One figure is the expected answer: how many lines in the listing contain "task".

------------

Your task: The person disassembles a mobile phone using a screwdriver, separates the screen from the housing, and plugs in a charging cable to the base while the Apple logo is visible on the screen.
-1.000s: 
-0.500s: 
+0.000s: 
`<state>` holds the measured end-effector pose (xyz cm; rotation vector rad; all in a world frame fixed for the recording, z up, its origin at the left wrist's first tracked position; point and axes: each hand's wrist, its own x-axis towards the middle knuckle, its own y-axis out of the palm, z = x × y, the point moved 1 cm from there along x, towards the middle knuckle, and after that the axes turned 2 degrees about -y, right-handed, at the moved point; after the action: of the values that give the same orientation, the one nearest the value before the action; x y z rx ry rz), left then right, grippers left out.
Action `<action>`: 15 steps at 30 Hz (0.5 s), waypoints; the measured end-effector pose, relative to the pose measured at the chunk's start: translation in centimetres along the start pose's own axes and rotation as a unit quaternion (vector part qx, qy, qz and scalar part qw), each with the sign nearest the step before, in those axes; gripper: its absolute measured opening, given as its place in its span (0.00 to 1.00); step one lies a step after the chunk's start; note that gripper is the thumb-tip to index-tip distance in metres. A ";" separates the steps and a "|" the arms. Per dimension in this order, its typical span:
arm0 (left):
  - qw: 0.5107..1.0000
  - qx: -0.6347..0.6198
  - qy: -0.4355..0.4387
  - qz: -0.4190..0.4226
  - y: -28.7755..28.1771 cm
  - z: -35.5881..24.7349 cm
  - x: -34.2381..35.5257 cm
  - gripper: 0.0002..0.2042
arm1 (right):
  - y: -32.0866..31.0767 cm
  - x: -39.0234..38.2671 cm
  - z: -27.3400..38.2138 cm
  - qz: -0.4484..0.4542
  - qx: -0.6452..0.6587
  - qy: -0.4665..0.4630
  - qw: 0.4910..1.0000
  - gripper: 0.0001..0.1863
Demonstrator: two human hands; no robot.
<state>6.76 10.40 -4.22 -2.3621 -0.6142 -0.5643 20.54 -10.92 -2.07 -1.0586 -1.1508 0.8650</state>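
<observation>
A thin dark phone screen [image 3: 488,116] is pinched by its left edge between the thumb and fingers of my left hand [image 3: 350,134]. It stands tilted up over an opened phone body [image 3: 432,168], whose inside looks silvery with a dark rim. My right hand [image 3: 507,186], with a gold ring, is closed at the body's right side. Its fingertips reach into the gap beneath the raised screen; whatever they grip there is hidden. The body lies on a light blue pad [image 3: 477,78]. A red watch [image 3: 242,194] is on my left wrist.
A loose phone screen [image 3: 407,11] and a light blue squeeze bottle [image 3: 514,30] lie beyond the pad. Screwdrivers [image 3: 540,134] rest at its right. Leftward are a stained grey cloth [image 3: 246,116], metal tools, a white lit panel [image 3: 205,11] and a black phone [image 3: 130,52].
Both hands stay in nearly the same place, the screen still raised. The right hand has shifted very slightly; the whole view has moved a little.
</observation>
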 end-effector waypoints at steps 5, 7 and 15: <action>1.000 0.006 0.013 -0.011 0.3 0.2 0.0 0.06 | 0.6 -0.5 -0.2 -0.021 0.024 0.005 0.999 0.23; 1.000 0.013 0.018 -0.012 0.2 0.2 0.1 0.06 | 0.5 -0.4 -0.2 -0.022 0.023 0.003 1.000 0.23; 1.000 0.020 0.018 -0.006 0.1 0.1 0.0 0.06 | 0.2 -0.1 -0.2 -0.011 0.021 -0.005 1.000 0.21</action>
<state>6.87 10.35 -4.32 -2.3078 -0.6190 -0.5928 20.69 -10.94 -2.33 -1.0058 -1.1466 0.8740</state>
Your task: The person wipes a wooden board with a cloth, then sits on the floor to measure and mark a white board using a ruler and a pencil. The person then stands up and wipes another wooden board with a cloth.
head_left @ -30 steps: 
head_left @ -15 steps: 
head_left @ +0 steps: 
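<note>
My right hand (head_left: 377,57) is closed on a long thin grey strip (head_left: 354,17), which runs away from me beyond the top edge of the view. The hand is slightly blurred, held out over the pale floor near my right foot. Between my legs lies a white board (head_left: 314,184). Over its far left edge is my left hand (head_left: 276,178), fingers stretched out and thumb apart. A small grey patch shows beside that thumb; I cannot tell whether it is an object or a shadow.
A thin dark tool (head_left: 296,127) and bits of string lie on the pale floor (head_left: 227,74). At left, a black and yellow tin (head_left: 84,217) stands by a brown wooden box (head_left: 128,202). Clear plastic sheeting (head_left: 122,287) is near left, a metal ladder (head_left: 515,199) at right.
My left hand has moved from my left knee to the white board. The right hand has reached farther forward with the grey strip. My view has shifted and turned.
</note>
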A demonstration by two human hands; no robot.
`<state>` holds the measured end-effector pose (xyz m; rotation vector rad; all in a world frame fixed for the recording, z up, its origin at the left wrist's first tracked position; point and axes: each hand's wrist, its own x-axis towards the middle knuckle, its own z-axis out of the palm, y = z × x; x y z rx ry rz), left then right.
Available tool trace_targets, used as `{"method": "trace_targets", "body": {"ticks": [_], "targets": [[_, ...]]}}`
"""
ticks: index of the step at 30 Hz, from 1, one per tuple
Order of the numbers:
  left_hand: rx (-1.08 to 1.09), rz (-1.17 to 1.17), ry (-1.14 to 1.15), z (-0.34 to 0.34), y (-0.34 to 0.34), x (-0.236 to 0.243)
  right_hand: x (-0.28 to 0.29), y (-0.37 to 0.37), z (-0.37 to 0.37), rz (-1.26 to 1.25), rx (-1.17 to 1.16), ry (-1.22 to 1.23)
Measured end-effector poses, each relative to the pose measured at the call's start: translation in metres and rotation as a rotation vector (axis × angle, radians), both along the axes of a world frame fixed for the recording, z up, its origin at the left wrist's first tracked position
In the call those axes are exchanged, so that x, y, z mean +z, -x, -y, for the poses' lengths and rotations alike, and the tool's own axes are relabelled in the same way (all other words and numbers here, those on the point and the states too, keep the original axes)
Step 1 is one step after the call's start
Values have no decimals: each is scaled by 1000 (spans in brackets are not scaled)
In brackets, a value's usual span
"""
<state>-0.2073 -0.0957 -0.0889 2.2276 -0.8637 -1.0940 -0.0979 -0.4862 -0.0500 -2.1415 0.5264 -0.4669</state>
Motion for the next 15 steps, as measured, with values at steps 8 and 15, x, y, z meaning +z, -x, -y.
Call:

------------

### Expected output
2